When the compromised account is used in a spamming campaign, the email is much more difficult to block. Large organizations that rely reputation services are caught off guard because the spammer is using an account which has already passed the security perimeter and is completely white listed or sending under relaxed filter rules. Antivirus software is a essentially useless because the email does not directly contain anything that is inherently malicious.  If the compromised account is used as part of an APT, the account owner or IT department may not discover the malicious use for quite a while.

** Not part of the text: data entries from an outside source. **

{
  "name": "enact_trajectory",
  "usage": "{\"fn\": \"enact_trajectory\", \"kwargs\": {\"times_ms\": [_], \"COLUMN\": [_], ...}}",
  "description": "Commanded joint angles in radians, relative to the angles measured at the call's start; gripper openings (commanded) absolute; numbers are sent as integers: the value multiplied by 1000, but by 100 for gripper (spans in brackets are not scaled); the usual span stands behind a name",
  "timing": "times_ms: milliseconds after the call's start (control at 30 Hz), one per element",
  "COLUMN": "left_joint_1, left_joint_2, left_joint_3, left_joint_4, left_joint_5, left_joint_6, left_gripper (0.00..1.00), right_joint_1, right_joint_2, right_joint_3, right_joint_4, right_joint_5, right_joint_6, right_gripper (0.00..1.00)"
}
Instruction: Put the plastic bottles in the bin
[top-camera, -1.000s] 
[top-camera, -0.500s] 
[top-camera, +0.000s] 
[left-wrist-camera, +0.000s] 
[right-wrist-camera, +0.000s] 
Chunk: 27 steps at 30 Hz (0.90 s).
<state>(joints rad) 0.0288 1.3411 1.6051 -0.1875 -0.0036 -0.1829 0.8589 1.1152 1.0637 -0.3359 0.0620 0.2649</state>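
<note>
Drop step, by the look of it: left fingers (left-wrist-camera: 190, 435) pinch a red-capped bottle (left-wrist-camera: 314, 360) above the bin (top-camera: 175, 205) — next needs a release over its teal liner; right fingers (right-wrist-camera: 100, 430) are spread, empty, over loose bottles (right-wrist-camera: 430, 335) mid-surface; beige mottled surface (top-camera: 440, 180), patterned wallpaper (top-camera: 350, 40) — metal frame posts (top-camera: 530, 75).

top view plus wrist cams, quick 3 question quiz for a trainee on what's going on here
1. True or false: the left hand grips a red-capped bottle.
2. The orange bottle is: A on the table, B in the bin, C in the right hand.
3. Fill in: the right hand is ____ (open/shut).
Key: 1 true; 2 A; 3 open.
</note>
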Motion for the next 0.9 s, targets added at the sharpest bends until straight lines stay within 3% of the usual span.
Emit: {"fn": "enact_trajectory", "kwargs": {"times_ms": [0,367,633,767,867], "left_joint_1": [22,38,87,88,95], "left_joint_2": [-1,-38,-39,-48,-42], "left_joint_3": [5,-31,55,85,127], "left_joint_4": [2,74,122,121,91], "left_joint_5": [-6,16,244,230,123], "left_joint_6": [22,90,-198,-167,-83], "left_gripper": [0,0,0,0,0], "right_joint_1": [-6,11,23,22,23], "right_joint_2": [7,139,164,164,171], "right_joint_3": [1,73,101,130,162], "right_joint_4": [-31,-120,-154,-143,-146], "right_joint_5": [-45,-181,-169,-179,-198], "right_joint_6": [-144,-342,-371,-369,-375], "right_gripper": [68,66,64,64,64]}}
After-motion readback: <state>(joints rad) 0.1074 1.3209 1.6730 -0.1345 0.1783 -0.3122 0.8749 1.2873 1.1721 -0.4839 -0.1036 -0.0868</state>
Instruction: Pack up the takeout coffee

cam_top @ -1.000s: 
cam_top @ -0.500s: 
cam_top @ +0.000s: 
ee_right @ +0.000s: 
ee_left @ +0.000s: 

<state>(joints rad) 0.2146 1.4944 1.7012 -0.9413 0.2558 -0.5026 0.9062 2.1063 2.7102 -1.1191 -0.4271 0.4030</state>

A layered defense is always most effective. User education is layer one. Account owners need to be reminded that their email service provider or their IT department will never ask for their password. Train users to verify communications thought proper channels. Instead of following the link in the email, the user should go directly to their service providers website for information. Reputation services are a good second layer. All of the major browsers include URL filtering functions. Some antivirus vendors also provide browser plugins. Layer three is separation. When possible, use different passwords for different sites or use two factor authentication.

When in doubt, delay and contact your service provider or IT department. A little extra caution is safer that any side affects from any dire warnings in the phish email.